# The data:
★ ★ ★ ★

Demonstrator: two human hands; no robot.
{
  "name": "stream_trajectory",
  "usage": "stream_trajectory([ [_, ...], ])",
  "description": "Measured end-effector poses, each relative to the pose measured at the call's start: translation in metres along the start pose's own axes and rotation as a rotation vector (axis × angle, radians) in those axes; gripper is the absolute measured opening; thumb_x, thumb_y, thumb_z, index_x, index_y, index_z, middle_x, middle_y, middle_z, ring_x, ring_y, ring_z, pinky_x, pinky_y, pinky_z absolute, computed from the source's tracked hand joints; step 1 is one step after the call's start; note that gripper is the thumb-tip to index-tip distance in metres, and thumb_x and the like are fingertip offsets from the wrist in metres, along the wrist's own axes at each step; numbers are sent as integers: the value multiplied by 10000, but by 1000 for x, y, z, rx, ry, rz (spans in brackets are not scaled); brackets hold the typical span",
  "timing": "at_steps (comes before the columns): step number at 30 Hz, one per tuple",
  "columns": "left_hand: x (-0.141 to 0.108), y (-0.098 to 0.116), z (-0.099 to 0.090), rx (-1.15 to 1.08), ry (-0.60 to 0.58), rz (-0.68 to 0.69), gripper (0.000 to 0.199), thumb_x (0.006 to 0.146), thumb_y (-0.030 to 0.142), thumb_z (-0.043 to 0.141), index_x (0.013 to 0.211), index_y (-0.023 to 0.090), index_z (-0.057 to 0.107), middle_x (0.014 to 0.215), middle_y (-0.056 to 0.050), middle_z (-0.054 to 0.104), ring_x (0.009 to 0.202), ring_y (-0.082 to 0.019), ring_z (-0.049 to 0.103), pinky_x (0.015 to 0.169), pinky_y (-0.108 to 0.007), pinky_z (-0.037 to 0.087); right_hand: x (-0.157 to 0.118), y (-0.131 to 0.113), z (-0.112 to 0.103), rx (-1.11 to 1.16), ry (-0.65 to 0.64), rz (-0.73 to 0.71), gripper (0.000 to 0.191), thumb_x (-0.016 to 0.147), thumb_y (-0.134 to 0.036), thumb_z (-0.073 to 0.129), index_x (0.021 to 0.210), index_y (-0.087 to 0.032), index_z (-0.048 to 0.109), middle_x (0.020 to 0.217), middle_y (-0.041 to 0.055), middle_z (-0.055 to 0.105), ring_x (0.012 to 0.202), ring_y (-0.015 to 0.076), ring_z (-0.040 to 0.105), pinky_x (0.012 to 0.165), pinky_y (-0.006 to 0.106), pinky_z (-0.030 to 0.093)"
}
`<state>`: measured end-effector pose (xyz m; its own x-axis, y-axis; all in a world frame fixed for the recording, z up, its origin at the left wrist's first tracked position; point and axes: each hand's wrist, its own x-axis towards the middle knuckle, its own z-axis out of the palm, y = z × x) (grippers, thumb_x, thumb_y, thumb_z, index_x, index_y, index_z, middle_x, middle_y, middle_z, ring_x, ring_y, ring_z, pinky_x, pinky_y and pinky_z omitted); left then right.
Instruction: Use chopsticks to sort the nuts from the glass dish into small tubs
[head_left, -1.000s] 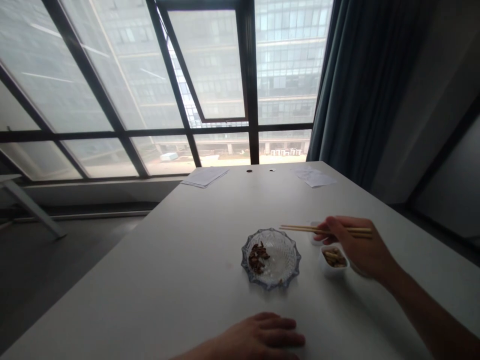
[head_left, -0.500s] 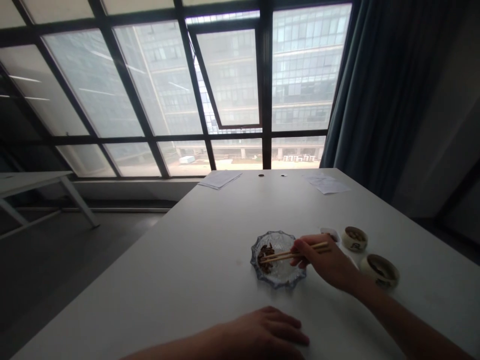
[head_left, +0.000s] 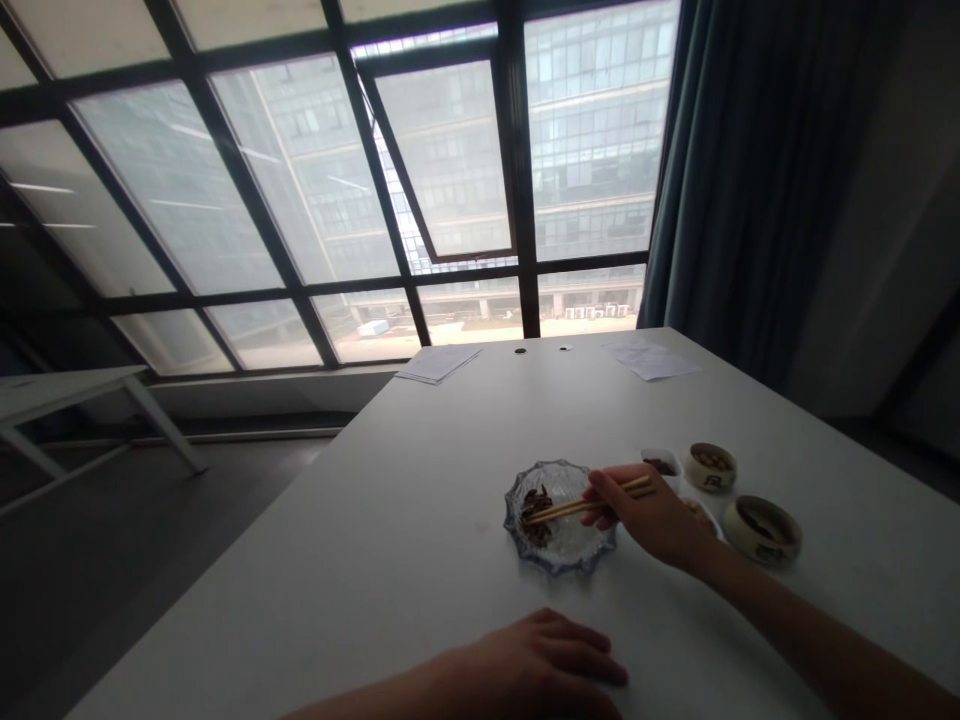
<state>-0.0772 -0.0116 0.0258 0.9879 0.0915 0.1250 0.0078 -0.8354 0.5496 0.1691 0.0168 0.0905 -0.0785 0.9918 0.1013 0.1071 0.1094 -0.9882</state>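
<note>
My right hand (head_left: 649, 505) grips a pair of wooden chopsticks (head_left: 574, 508) over a clear glass dish (head_left: 561, 560) with a scalloped rim. The chopstick tips touch a small heap of dark brown, dried-looking pieces (head_left: 536, 520) at the dish's left side; whether a piece is pinched between them I cannot tell. My left hand (head_left: 544, 660) lies flat on the white table, fingers stretched out, in front of the dish and apart from it.
Right of the dish stand two cream round bowls (head_left: 763, 530) (head_left: 712, 468) and two small white containers, one with dark pieces (head_left: 660, 463), one with pale pieces (head_left: 699, 515) partly behind my wrist. Papers (head_left: 439, 363) lie at the table's far end, before the windows.
The view has tilted slightly. My right hand has shifted a little, uncovering more of the white containers; the chopstick tips remain at the brown heap. My left hand stays on the table.
</note>
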Motion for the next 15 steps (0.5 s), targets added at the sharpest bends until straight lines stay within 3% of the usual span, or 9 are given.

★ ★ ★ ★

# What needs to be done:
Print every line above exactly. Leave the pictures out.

# Your solution:
Demonstrator: two human hands; no robot.
{
  "name": "stream_trajectory",
  "usage": "stream_trajectory([ [_, ...], ])",
  "description": "Measured end-effector poses, each relative to the pose measured at the call's start: translation in metres along the start pose's own axes and rotation as a rotation vector (axis × angle, radians) in those axes; gripper is the absolute measured opening; thumb_x, thumb_y, thumb_z, index_x, index_y, index_z, middle_x, middle_y, middle_z, ring_x, ring_y, ring_z, pinky_x, pinky_y, pinky_z absolute, computed from the source's tracked hand joints; step 1 is one step after the call's start; note that gripper is the thumb-tip to index-tip distance in metres, and thumb_x and the like are fingertip offsets from the wrist in metres, along the wrist's own axes at each step; numbers are sent as integers: the value multiplied by 10000, but by 1000 for x, y, z, rx, ry, rz (spans in brackets are not scaled); brackets hold the typical span",
  "timing": "at_steps (comes before the columns): step number at 30 Hz, one per tuple",
  "columns": "left_hand: x (-0.141 to 0.108), y (-0.098 to 0.116), z (-0.099 to 0.090), rx (-1.15 to 1.08), ry (-0.60 to 0.58), rz (-0.68 to 0.69), gripper (0.000 to 0.199), thumb_x (0.006 to 0.146), thumb_y (-0.030 to 0.142), thumb_z (-0.043 to 0.141), index_x (0.013 to 0.211), index_y (-0.023 to 0.090), index_z (-0.057 to 0.107), middle_x (0.014 to 0.215), middle_y (-0.056 to 0.050), middle_z (-0.054 to 0.104), ring_x (0.009 to 0.202), ring_y (-0.082 to 0.019), ring_z (-0.049 to 0.103), pinky_x (0.015 to 0.169), pinky_y (-0.108 to 0.007), pinky_z (-0.037 to 0.087); right_hand: x (-0.157 to 0.118), y (-0.131 to 0.113), z (-0.112 to 0.103), rx (-1.11 to 1.16), ry (-0.65 to 0.64), rz (-0.73 to 0.71), gripper (0.000 to 0.191), thumb_x (-0.016 to 0.147), thumb_y (-0.134 to 0.036), thumb_z (-0.073 to 0.129), index_x (0.021 to 0.210), index_y (-0.087 to 0.032), index_z (-0.048 to 0.109), middle_x (0.020 to 0.217), middle_y (-0.041 to 0.055), middle_z (-0.055 to 0.105), ring_x (0.012 to 0.202), ring_y (-0.015 to 0.076), ring_z (-0.040 to 0.105), pinky_x (0.012 to 0.165), pinky_y (-0.006 to 0.106), pinky_z (-0.030 to 0.093)"
}
`<state>`: measured end-effector pose (xyz m; its own x-axis, y-axis; all in a world frame fixed for the recording, z up, its origin at the left wrist's first tracked position; point and axes: each hand's wrist, its own x-axis towards the middle knuckle, its own z-axis out of the palm, y = z × x) (grippers, thumb_x, thumb_y, thumb_z, index_x, index_y, index_z, middle_x, middle_y, middle_z, ring_x, ring_y, ring_z, pinky_x, pinky_y and pinky_z omitted); left then right.
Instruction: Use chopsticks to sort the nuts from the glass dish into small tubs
[head_left, -1.000s] 
[head_left, -0.500s] 
[head_left, +0.000s] 
<state>-0.0772 -0.0116 0.0258 0.9879 0.0915 0.1250 0.0078 -0.8354 0.5496 0.1691 0.0168 0.0905 -0.0785 0.9918 0.1013 0.1071 0.1094 -0.9882</state>
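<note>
My right hand (head_left: 649, 505) grips a pair of wooden chopsticks (head_left: 574, 508) over a clear glass dish (head_left: 561, 560) with a scalloped rim. The chopstick tips touch a small heap of dark brown, dried-looking pieces (head_left: 536, 520) at the dish's left side; whether a piece is pinched between them I cannot tell. My left hand (head_left: 544, 660) lies flat on the white table, fingers stretched out, in front of the dish and apart from it.
Right of the dish stand two cream round bowls (head_left: 763, 530) (head_left: 712, 468) and two small white containers, one with dark pieces (head_left: 660, 463), one with pale pieces (head_left: 699, 515) partly behind my wrist. Papers (head_left: 439, 363) lie at the table's far end, before the windows.
The view has tilted slightly. My right hand has shifted a little, uncovering more of the white containers; the chopstick tips remain at the brown heap. My left hand stays on the table.
</note>
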Motion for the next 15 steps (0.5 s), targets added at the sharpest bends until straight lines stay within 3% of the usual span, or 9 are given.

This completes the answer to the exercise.